Chief Customer Officer of Catalytic - an AI and Automation company providing Fortune 500 companies with the ability to rapidly reduce the cost of every day business activities while simultaneously increasing quality, employee satisfaction, and customer loyalty.
Wednesday, July 30, 2014
Social is the Key to Customer Experience
This article first appeared on July 30th, 2014 on Social Media Today -- Social is the Key to Customer Experience
Recently my colleague David Cushman published an article titled The Strategic Role of Content in Proving Brand Promise -- which I highly recommend. David offers a terrific analysis and infographic on how to think about content marketing. But for me the core message was in the scalpel that David applied to the question of why marketers often struggle to succeed with social technologies. I have often railed against the common attitude that social is a "channel" alongside print, broadcast, outdoor, etc for the marketer to consider when planning a campaign. But David puts it very precisely in the first paragraph of his article:
Social Media has confused many marketers for many years. Mostly because it isn’t a media. It’s an exercise in relationship building.
Right. It's an exercise in relationship building. Or, taking the "exercise" metaphor a bit further, its the connective tissue for customer experience (you know, muscles, exercise...). Marketers are now in the relationship building business, not just the communications business. And that joins them to their colleagues in sales and service who have always been relationship builders. As a customer talking with a company I expect that marketing, sales, and service will all be engaged, or each engaged at the right time in my journey. And social can provide that connection to the company through the different phases of consideration, purchase, and consumption.
As I've written about in previous articles, companies in every industry are engaged in digital transformation -- reforming their business to adapt to the changing customer expectations and new opportunities afforded by technology. A focus on customer experience can help align your organization in that transformation process to understand the role of social and how it creates the need for a very different kind of cross-functional behavior across your business. In order to address customer experience holistically (across the complete customer journey) your company will need to develop four distinct types of systems and related operational competencies which will then be utilized across marketing, sales, and service functions.
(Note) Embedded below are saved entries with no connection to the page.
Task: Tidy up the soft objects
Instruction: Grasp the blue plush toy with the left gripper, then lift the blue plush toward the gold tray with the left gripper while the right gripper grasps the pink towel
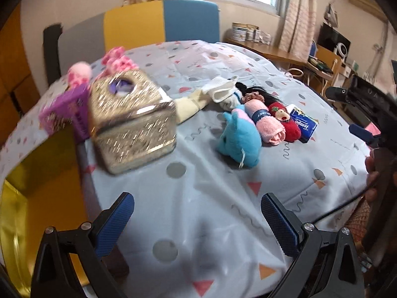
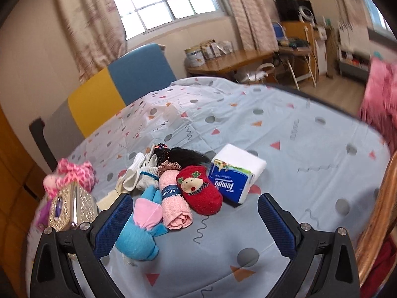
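Observation:
A row of soft things lies on the patterned tablecloth point(image 1: 198, 198): a blue plush toy point(image 1: 239, 140) point(image 2: 139, 233), a rolled pink towel point(image 1: 266, 121) point(image 2: 175, 204), a red reindeer slipper point(image 1: 285, 120) point(image 2: 201, 191), a blue Tempo tissue pack point(image 1: 305, 124) point(image 2: 229, 186), white socks point(image 1: 223, 90) point(image 2: 139, 173) and a black hairpiece point(image 1: 260, 95) point(image 2: 186, 155). My left gripper point(image 1: 198, 213) is open and empty, near the table's front edge. My right gripper point(image 2: 196, 221) is open and empty, just in front of the toy and towel.
A glittery gold tissue box point(image 1: 131, 121) point(image 2: 72, 206) stands at the left, with a purple box point(image 1: 67, 111) and pink plush items point(image 1: 116, 58) point(image 2: 74, 173) behind it. A white block point(image 2: 239, 159) lies behind the tissue pack. A colourful chair point(image 1: 163, 19) stands beyond the table.

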`<control>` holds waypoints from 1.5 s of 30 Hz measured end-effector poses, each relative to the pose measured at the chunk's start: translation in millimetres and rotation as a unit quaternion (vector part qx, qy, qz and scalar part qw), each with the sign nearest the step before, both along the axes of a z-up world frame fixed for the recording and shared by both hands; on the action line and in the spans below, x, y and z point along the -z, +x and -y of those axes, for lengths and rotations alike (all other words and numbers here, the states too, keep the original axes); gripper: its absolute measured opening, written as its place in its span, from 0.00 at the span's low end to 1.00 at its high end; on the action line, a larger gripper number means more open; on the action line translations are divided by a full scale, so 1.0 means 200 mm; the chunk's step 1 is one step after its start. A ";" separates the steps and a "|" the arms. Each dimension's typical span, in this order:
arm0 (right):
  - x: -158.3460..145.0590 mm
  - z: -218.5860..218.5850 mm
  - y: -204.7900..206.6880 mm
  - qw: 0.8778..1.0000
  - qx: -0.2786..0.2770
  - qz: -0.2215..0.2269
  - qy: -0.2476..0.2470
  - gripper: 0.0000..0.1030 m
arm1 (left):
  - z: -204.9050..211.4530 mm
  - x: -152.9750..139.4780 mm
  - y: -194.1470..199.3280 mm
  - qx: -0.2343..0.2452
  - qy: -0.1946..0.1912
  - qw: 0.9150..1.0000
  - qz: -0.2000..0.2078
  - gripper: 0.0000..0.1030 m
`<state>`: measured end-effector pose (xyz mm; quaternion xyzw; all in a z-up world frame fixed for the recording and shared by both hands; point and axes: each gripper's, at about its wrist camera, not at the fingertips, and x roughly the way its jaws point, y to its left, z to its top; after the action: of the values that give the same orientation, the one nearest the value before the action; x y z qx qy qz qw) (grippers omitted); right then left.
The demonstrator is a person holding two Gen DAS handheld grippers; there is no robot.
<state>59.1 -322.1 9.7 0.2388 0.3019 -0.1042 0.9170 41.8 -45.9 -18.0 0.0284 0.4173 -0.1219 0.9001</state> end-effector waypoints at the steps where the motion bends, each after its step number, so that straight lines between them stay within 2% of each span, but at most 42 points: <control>1: 0.01 0.02 0.00 1.000 -0.001 -0.001 0.016 0.99 | 0.03 0.00 0.02 0.006 0.008 1.000 0.005 1.00; 4: 0.02 0.04 0.00 0.999 -0.001 0.003 0.034 0.99 | 0.11 -0.01 0.08 0.028 0.006 1.000 0.001 0.98; 8: 0.03 0.04 0.00 0.999 -0.008 0.002 0.046 1.00 | 0.19 0.03 0.23 0.040 0.016 0.999 -0.015 0.89; 17: 0.05 0.04 0.02 0.998 -0.019 -0.004 0.059 1.00 | 0.44 0.11 0.49 0.093 0.019 0.994 -0.044 0.87; 19: 0.05 0.04 0.03 0.998 -0.020 -0.004 0.062 1.00 | 0.49 0.14 0.54 0.101 0.032 0.993 -0.045 0.70; 20: 0.05 0.04 0.03 0.998 -0.021 -0.005 0.062 1.00 | 0.52 0.16 0.57 0.107 0.032 0.992 -0.050 0.55; 22: 0.06 0.04 0.03 0.998 -0.022 -0.006 0.064 1.00 | 0.54 0.21 0.62 0.114 0.036 0.991 -0.065 0.53; 24: 0.06 0.04 0.03 0.998 -0.023 -0.008 0.064 1.00 | 0.55 0.25 0.66 0.119 0.032 0.989 -0.081 0.46; 29: 0.06 0.04 0.04 0.998 -0.023 -0.013 0.061 1.00 | 0.46 0.20 0.64 0.124 -0.005 0.990 -0.070 0.45; 34: 0.06 0.03 0.04 0.998 -0.023 -0.017 0.056 1.00 | 0.37 -0.01 0.62 0.131 -0.029 0.990 -0.036 0.45; 38: 0.07 0.01 0.05 0.998 -0.026 -0.025 0.048 1.00 | 0.24 -0.21 0.71 0.093 -0.043 0.995 0.003 0.45; 42: 0.08 0.00 0.06 0.998 -0.032 -0.035 0.044 1.00 | 0.05 -0.33 0.87 0.024 -0.046 0.998 0.027 0.45; 45: 0.09 -0.03 0.08 0.997 -0.044 -0.047 0.037 0.98 | -0.15 -0.38 0.94 -0.035 -0.043 0.998 0.038 0.45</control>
<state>74.7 -316.3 -8.1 0.2544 0.3583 -0.0636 0.8960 230.6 -16.3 58.7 -0.0203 0.3777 -0.1068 0.9195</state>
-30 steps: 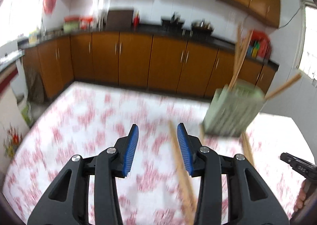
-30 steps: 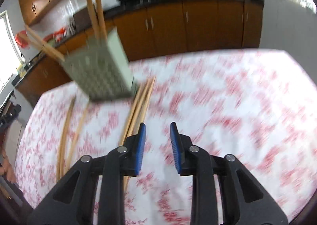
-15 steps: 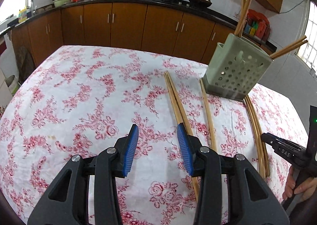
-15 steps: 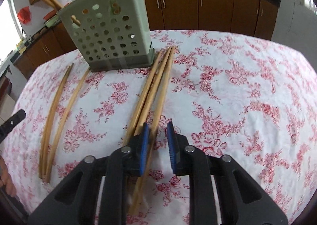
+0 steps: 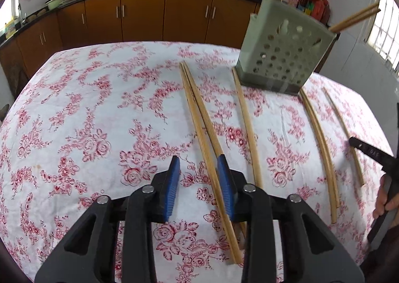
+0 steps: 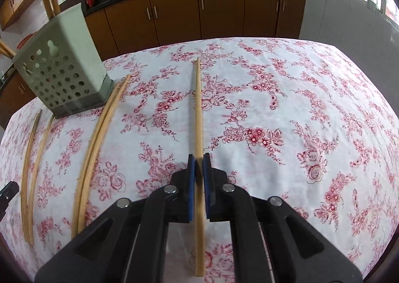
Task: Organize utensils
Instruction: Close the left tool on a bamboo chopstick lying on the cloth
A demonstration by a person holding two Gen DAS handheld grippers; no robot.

Systems of Record -- Where your transactional information is stored - critical to empowering your employees to know what is happened in the past with your customer in order to track performance, define additional sales opportunities, and provide service.
Systems of Insight -- The extended data on your customers and prospects which provides the analytical base for insights, both about customer segments and about individual customers.
Systems of Engagement -- How you engage with the customer and manage those interactions
Systems of Co-ordination -- The platform for supporting interactions between employees and with business partners
These four systems together, used consistently across the organization, provide the framework for supporting customer experience. Social is key - providing both a way to link together the touchpoints of customer interaction but also to provide the means by which coordination can occur across the functional teams engaged in that interaction. Social can be a part of deriving insights, can be a part of how interactions are managed, and is core to the collaboration that has to occur in this new interconnected operating model.
So start exercising - you'll need strong social muscles to work through your digital transformation.